Zimbabwe opposition leader Morgan Tsvangirai has taken refuge in the Dutch embassy in Harare, the Dutch foreign ministry said today.
A foreign ministry spokesman confirmed a report that Mr Tsvangirai had spent the night in the Dutch embassy but had not requested asylum. He said Foreign Minister Maxime Verhagen had said if he needed security he was welcome to stay.
Mr Tsvangirai withdrew from a June 27th presidential run-off vote on Sunday, saying his Movement for Democratic Change supporters would be risking their lives it they cast their votes.
He said today he was ready to negotiate with President Robert Mugabe's ruling party after his withdrawal from a presidential election, but only if political violence stopped.
UN Secretary-General Ban Ki-moon said tonight that Mr Tsvangirai's decision to withdraw was "understandable".
Speaking to reporters after meeting members of the UN Security Council, Mr Ban also said he strongly discouraged the government of President Robert Mugabe from holding the second-round election on Friday as scheduled.
"I would like to take this moment to say how distressed I am by the events leading to the understandable decision of the opposition candidate Morgan Tsvangirai to withdraw from the run-off election scheduled for this Friday," Mr Ban said.
"There has been too much violence and too much intimidation," he said. "A vote held in these conditions would lack all legitimacy."
Earlier today, US Secretary of State Condoleezza Rice echoed those views. The attacks on the opposition have "reinforced that it's impossible for there to be a free, fair or peaceful election in Zimbabwe on June 27," Ms Rice said.
Amid mounting concern from within and outside Africa over the violence, in which Mr Tsvangirai says around 90 of his supporters have died, the MDC leader told South Africa's Radio 702: "We are prepared to negotiate with Zanu-PF but of course it is important that certain principles are accepted before the negotiations take place. One of the preconditions is that this violence against the people must be stopped."

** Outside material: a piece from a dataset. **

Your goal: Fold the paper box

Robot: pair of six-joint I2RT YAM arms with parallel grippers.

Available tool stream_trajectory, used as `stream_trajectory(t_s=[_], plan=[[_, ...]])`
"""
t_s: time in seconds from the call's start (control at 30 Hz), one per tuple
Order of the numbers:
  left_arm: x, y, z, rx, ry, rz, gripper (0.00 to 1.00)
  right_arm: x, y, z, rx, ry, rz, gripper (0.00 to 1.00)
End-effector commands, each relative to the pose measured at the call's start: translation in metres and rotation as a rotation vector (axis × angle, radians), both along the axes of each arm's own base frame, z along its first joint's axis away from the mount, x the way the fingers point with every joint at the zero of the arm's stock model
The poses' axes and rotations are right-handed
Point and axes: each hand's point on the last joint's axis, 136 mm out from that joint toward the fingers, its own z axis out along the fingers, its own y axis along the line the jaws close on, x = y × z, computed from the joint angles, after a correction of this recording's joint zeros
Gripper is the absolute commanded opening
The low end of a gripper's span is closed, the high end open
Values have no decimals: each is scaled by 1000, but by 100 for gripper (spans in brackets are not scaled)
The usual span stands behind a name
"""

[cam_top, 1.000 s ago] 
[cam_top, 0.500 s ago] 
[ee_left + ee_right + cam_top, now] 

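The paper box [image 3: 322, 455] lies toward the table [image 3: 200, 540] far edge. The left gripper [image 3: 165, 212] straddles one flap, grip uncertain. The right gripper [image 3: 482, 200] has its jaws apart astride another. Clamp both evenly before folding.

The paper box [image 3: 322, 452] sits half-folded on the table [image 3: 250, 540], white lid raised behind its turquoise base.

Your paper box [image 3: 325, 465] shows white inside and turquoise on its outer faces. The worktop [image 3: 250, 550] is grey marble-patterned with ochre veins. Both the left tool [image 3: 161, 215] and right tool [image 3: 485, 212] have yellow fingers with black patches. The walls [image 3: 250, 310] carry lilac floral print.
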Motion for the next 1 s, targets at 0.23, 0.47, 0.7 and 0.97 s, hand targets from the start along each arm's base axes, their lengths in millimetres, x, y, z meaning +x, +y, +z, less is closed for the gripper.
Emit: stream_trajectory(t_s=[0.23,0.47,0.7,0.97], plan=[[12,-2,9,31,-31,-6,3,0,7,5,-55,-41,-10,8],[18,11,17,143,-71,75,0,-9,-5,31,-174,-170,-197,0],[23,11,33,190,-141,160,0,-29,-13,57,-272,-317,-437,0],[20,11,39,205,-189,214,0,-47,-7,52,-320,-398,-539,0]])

Mr Mugabe (84), who has been in power since independence from Britain in 1980, has vowed never to hand over to the opposition, branding them puppets of the West. He denies his supporters are responsible for the violence.
The MDC has appealed to the international community, particularly the African Union (AU) and Southern African Development Community (SADC) to put pressure on Mr Mugabe to resolve an economic and political crisis which has sent millions of refugees fleeing into neighbouring countries.

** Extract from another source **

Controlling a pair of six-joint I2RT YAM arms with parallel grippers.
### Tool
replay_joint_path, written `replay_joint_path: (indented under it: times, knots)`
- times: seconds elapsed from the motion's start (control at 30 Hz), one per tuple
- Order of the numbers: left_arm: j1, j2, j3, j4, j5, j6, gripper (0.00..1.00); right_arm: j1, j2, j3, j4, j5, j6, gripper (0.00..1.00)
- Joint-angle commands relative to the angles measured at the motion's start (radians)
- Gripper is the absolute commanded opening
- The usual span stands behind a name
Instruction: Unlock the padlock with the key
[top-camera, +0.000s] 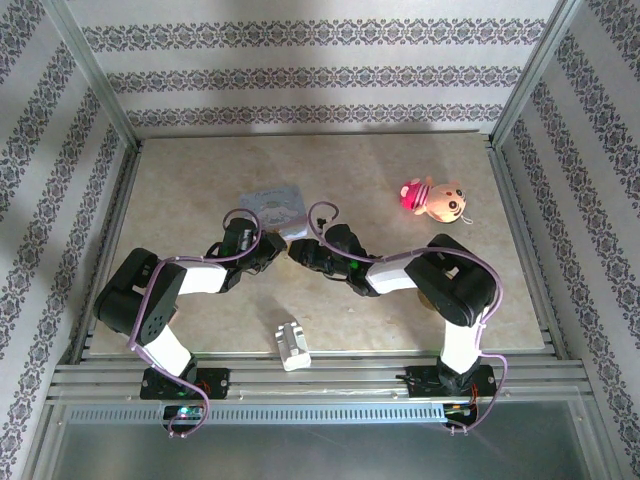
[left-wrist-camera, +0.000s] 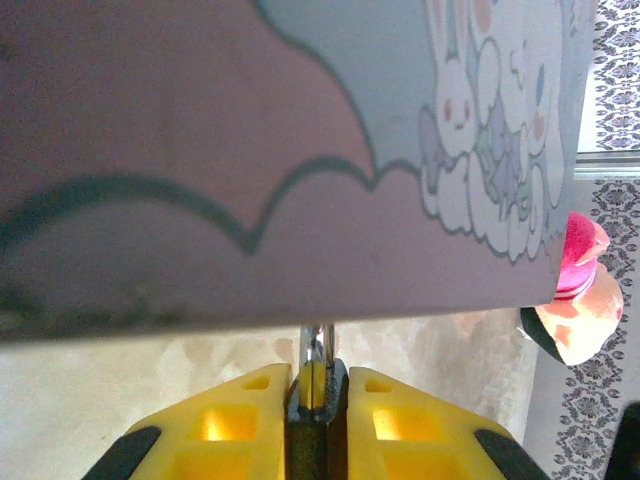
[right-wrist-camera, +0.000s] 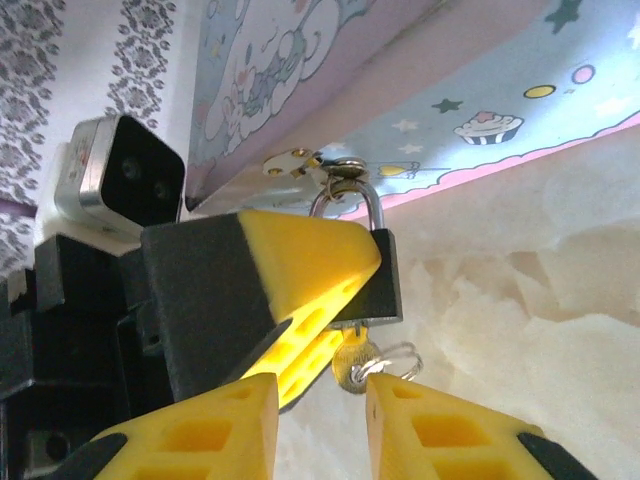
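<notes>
A robot test cell of the lab kind, not a lived-in room.

Bare aluminium posts (top-camera: 95, 85) frame a boxed-in stall. Its three walls (top-camera: 320, 75) are papered in striped grey damask, and its floor is a marble-look tabletop (top-camera: 190, 180). Slotted metal rails (top-camera: 320, 375) run along the near edge, with the left arm (top-camera: 150, 300) and the right arm (top-camera: 450, 285) bolted to them, cables looping along each. A small boxed camera (right-wrist-camera: 125, 175) sits on the left wrist. The things on the table are loose props: a pink plush toy (top-camera: 432, 198), a pale blue cartoon-printed tin (top-camera: 272, 203) and a whitish ridged block (top-camera: 292, 343).
</notes>
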Motion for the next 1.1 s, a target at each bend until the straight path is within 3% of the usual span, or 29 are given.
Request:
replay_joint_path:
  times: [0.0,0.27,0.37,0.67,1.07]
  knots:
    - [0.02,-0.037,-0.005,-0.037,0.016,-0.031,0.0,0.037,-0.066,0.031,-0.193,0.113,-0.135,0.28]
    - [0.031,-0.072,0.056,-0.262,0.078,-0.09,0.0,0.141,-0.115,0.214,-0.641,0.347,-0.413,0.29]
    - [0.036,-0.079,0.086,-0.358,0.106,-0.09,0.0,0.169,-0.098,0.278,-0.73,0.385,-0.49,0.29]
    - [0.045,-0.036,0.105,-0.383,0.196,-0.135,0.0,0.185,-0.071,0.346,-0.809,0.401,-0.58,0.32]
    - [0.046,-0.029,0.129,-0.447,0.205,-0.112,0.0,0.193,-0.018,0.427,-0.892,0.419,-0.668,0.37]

Reaction was swift from Jean Ping, the AU's top diplomat. "This development and the increasing acts of violence in the run-up to the second round of the presidential election, are a matter of grave concern to the Commission of the AU," he said in a statement.
Mr Ping said he had started consultations with AU chairman Jakaya Kikwete, the president of Tanzania, with SADC and with that body's designated mediator in the crisis, South African President Thabo Mbeki, to see what could be done.
Mr Ping said Zimbabwe was at a critical point and called for restraint and an end to violence.
Britain's Foreign Secretary David Miliband urged the United Nations to hold a "full discussion" on the issue at today's Security Council session.
Angola's foreign ministry said today that SADC foreign ministers were meeting in Luanda to discuss the Zimbabwe crisis and might issue a statement later in the day.
Zambian President Levy Mwanawasa, the current SADC chairman, said yesterday the run-off must be postponed "to avert a catastrophe in this region." He said the Zimbabwe situation was "of tremendous embarrassment to all of us."
Zambian Foreign Minister Kabinga Pande said a SADC security troika of Angola, Swaziland and Tanzania would propose the next move by the regional body.
But the Zimbabwe Electoral Commission said it was still looking forward to a credible electoral process on Friday.
"I don't believe that the level of violence in the country is such that a credible election is impossible. We don't have a war. We will be able to hold credible elections," ZEC chairman George Chiweshe told African election monitors in Harare.
Mr Tsvangirai beat Mr Mugabe in a March 29th vote but failed to win the absolute majority needed to avoid a second ballot.